Retype each line below without a single alteration.

-- Opening Marker --

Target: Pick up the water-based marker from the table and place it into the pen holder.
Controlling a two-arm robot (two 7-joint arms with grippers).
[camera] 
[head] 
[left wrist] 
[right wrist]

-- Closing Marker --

• _SOLUTION TO THIS EXERCISE_:
Target: Pick up the water-based marker from the table and place it into the pen holder.
Controlling a two-arm robot (two 7-joint arms with grippers).
[camera] 
[head] 
[left wrist] 
[right wrist]

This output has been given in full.